### EXERCISE BRIEF:
What you write should be an exact copy of the material, from its first line through the line containing "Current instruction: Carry".

Top of MATERIAL PROVIDED

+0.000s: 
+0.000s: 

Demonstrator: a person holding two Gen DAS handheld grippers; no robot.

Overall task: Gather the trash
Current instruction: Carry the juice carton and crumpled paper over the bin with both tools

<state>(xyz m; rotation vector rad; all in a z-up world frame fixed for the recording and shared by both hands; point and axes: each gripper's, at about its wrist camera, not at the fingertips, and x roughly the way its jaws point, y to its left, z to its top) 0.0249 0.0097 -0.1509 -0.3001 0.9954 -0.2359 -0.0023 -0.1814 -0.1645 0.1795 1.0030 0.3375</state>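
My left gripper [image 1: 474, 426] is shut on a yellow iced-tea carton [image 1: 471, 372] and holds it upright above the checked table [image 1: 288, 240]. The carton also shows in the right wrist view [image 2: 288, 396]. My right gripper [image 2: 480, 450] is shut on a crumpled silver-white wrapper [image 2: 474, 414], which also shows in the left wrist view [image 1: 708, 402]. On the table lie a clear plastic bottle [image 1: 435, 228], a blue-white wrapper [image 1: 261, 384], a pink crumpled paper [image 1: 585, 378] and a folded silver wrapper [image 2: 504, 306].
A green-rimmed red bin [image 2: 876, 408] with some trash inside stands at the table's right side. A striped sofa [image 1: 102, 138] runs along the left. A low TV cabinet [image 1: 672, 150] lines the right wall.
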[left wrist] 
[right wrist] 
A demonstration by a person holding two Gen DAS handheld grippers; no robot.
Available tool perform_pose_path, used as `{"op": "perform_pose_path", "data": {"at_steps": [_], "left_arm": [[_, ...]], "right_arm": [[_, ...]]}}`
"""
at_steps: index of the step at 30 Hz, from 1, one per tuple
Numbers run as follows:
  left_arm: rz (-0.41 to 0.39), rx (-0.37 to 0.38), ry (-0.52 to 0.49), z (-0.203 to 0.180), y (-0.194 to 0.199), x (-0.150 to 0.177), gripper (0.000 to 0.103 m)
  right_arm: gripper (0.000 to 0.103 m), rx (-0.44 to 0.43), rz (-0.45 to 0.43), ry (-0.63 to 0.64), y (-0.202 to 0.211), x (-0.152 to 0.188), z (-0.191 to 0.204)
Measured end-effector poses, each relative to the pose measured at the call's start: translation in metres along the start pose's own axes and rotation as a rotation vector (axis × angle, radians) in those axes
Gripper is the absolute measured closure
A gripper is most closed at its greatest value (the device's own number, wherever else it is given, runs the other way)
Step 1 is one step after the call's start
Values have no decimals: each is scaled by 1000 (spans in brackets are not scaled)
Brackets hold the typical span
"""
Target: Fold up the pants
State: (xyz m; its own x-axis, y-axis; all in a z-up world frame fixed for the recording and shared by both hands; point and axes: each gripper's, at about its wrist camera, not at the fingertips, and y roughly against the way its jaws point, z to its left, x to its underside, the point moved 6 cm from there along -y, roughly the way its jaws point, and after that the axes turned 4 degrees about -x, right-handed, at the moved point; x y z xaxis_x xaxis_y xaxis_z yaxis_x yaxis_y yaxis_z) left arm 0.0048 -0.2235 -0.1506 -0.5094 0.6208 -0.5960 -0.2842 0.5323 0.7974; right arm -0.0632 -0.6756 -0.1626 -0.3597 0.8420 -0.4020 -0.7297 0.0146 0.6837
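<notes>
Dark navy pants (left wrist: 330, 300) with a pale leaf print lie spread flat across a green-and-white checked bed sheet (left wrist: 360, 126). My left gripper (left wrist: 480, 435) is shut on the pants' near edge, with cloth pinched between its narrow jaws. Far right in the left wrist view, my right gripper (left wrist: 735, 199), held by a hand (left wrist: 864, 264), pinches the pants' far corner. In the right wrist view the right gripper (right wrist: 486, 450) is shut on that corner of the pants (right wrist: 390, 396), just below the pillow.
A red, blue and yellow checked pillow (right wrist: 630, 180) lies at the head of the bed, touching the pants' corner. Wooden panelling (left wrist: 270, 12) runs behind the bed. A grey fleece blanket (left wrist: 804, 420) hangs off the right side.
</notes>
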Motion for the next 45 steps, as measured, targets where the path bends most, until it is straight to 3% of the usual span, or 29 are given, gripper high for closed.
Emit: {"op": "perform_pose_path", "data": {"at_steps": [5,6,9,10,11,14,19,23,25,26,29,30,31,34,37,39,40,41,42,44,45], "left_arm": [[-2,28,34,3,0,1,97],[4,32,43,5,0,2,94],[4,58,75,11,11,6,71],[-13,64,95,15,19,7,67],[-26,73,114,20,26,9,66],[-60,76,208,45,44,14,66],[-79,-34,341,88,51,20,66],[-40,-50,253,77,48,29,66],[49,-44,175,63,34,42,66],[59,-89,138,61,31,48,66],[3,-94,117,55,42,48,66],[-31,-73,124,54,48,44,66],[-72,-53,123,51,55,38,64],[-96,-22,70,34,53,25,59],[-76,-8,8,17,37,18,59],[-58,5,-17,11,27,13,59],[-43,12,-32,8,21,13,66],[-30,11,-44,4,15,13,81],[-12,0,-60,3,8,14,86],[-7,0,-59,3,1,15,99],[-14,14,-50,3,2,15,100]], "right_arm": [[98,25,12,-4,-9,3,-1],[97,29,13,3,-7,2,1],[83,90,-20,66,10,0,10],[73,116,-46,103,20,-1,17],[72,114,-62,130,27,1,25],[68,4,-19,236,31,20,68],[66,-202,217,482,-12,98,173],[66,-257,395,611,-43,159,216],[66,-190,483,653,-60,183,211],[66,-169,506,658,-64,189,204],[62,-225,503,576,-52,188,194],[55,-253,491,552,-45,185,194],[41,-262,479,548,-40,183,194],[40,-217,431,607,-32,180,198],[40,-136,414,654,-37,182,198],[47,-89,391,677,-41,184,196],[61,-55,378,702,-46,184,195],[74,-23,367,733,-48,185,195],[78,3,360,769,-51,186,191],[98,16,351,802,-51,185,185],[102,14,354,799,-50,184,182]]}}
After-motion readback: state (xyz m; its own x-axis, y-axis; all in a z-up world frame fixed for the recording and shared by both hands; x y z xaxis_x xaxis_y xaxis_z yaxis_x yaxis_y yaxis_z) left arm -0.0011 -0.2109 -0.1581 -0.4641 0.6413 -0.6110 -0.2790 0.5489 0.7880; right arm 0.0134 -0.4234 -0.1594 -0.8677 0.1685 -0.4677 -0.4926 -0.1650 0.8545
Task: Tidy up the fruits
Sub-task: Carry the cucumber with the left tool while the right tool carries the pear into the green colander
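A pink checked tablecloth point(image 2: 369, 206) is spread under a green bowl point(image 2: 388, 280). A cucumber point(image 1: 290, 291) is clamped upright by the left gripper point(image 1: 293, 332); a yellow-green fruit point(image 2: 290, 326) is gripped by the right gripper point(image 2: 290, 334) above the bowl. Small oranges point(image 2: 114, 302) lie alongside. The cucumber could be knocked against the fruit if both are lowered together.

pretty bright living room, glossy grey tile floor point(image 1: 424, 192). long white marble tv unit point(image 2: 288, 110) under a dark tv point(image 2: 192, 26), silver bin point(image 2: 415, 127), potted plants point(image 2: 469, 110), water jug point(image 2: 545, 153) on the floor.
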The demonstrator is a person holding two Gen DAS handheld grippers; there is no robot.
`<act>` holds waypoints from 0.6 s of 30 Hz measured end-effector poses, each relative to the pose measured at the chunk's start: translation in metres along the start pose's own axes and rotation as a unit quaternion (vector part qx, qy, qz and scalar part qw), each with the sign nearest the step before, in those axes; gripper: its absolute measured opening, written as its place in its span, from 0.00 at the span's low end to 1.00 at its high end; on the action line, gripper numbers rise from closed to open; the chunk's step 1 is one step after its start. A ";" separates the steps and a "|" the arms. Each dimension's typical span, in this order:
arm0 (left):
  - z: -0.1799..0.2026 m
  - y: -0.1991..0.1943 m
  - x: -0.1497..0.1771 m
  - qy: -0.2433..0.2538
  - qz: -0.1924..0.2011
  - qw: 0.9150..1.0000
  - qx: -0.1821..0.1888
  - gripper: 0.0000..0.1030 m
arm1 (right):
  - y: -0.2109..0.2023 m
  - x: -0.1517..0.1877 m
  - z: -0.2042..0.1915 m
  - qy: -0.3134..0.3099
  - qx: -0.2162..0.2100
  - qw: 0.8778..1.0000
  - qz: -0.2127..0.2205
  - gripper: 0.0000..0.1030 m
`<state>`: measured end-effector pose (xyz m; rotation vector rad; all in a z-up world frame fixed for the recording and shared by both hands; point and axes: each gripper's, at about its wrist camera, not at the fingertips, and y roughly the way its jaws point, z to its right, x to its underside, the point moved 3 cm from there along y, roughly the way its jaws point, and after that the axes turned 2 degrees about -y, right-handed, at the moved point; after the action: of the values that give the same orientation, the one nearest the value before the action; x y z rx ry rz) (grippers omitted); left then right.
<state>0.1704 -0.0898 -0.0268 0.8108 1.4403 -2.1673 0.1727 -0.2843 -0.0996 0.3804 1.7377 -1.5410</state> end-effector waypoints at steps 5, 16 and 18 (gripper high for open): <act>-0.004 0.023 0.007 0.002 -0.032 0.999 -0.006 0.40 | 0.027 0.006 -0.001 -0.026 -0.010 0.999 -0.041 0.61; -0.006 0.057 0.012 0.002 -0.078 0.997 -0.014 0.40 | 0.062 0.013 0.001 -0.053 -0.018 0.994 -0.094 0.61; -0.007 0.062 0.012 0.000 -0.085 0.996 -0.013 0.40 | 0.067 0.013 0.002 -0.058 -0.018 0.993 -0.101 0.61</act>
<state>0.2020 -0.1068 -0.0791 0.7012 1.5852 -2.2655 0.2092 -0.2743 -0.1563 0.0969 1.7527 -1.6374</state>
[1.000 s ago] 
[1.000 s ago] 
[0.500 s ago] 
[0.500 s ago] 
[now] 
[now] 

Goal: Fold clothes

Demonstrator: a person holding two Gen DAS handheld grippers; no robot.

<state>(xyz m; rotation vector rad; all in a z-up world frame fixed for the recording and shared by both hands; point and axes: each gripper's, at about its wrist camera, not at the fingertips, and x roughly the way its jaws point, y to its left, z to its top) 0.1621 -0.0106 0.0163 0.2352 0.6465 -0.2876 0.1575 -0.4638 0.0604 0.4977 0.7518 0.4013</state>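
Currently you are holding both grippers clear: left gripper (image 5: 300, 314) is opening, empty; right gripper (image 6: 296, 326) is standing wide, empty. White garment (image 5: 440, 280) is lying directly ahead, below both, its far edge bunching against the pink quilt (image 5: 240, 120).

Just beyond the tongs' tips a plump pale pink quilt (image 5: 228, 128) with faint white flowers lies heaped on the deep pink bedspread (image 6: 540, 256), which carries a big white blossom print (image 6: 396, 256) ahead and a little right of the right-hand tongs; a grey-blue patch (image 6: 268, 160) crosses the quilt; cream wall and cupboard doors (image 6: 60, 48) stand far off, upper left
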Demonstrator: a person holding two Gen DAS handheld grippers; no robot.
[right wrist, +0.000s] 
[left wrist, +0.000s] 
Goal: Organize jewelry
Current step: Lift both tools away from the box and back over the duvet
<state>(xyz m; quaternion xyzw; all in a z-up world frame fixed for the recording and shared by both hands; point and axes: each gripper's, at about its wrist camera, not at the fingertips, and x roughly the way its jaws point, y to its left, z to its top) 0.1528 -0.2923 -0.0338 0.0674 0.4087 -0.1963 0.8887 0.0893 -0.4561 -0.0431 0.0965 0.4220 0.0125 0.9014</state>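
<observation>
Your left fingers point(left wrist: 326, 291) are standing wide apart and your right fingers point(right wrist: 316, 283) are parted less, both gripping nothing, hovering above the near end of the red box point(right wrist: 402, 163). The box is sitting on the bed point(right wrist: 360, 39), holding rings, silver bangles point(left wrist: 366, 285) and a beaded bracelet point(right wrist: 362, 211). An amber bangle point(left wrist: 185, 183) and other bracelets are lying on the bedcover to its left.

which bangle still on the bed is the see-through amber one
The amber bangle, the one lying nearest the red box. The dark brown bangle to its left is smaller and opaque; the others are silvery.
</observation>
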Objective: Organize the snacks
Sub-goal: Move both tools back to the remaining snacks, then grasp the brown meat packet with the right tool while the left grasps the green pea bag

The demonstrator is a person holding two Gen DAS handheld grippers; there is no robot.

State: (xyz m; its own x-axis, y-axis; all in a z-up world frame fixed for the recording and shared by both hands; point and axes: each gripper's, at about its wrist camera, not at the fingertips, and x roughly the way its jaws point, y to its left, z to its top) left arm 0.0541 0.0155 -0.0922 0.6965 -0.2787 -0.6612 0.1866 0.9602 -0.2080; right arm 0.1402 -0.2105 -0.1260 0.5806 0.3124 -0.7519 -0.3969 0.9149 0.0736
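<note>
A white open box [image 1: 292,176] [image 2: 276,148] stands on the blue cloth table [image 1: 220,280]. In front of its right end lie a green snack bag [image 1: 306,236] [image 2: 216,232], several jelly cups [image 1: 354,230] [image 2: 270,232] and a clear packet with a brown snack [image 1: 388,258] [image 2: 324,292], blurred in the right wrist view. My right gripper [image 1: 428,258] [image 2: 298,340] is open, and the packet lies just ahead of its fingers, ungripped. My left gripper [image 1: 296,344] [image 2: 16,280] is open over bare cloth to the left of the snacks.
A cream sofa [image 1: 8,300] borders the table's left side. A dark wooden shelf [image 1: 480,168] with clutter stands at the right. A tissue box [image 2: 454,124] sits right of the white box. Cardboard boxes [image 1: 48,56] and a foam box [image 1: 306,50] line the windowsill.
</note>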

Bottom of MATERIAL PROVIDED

### RESPONSE BELOW:
+0.000s: 
+0.000s: 

Demonstrator: a person holding two Gen DAS handheld grippers; no robot.

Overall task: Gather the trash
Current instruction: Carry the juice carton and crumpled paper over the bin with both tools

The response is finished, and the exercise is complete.